Adults 18 or older will be allowed to ride electric scooters without a helmet. The new law also increases the speed limit for scooters from 25 to 35 mph. It would still be illegal to ride a motorized scooter on a sidewalk.

AB 3077: Helmet use by minors
On the flip side, minors under 18 who are caught riding a bicycle, scooter, skateboard or skates without a helmet will get a citation. Violators can take a safety course to clear the ticket, and show they have a helmet within 120 days of the citation to avoid paying a fine.

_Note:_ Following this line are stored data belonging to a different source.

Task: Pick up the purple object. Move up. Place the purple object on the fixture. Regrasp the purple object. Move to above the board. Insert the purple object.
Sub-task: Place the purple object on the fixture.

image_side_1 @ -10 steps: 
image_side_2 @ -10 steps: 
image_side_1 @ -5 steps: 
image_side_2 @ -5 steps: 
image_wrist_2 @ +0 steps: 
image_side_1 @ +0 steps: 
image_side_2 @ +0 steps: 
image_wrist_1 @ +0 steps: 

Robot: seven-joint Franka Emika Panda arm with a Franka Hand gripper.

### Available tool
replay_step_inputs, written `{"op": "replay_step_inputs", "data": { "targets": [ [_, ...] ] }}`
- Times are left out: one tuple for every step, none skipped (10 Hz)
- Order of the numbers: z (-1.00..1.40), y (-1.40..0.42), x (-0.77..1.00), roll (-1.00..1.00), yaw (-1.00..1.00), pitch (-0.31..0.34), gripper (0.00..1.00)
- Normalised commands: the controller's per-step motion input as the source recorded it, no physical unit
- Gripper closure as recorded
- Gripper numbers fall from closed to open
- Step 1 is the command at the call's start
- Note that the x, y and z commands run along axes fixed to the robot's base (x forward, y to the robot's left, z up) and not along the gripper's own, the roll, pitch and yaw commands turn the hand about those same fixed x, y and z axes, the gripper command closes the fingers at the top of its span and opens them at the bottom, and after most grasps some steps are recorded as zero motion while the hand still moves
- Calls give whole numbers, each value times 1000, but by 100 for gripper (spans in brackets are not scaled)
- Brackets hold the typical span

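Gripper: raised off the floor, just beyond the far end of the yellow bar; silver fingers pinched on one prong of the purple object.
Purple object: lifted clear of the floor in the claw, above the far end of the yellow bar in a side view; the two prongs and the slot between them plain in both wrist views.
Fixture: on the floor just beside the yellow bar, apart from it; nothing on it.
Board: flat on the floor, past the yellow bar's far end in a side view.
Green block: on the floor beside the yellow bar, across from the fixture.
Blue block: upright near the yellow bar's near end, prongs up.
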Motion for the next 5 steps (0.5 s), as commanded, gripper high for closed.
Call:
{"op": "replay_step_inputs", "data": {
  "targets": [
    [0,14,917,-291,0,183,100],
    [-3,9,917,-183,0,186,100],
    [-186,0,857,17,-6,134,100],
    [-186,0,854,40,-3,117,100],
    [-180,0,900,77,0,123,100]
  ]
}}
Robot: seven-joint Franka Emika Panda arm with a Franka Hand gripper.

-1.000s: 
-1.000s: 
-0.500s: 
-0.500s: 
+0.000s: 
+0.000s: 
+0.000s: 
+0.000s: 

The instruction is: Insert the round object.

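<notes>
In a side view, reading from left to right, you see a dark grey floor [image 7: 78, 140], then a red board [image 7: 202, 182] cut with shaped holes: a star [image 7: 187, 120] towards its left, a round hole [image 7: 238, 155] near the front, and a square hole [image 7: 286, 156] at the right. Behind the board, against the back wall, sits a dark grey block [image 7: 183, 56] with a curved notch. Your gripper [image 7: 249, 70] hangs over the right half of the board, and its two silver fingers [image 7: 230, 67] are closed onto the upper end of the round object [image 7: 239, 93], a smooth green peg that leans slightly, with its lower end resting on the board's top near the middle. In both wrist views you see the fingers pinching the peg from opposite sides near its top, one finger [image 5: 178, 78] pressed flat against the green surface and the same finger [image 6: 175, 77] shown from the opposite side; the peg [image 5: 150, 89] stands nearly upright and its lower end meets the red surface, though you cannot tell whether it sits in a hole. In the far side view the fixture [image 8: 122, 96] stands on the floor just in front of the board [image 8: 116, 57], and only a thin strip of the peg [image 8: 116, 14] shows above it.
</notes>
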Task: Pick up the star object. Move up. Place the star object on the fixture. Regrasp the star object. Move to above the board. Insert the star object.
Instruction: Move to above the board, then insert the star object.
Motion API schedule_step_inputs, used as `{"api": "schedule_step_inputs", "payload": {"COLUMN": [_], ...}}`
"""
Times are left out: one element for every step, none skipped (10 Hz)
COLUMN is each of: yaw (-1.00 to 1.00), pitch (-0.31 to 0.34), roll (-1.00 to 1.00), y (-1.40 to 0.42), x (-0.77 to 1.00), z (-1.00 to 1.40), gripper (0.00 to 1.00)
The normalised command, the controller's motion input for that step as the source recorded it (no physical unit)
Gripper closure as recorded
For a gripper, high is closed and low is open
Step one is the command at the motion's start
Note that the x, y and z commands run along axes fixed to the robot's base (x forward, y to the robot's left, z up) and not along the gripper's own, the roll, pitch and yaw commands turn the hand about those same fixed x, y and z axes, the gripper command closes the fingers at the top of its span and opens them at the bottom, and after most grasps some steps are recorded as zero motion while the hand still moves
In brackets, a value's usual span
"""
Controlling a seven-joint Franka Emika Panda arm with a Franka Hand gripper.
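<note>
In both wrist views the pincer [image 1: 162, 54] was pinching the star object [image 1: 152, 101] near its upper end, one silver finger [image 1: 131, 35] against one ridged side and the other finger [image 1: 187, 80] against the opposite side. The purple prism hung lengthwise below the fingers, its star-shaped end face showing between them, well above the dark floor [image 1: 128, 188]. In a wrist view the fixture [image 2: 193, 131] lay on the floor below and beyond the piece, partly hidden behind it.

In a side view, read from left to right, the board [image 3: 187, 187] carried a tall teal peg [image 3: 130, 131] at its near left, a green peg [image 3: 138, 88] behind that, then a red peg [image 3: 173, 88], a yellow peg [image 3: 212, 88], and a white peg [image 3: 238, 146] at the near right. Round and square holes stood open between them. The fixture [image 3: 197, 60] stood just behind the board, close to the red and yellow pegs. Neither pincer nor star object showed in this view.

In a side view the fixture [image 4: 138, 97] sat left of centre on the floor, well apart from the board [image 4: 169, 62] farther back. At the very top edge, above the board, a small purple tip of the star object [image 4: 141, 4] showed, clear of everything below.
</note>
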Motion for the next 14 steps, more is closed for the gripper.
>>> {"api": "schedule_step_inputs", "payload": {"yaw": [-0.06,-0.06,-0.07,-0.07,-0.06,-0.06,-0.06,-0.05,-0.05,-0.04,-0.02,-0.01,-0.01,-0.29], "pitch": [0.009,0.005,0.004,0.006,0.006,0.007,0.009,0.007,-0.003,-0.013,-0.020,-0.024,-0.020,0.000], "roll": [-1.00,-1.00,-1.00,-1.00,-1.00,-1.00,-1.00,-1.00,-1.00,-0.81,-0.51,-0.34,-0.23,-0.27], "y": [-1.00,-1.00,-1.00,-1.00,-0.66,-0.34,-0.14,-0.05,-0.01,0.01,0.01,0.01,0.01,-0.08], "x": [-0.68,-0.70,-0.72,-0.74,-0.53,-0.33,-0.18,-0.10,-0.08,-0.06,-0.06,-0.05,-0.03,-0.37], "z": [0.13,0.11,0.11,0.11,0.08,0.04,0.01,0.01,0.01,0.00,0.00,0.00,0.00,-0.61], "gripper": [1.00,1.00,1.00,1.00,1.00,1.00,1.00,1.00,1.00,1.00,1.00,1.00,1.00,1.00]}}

AB 1755: Bicycling crashes
Bicyclists could face felony hit-and-run charges if they leave the scene of an accident where someone was injured or died.

SB 1014: Ride-hailing vehicles
Your Uber ride will have to be a cleaner one. Ride-hailing companies will have to meet higher emission standards. Companies like Uber and Lyft will have to increase the number of zero-emission vehicles on its platform and do more to encourage passengers to pool their rides.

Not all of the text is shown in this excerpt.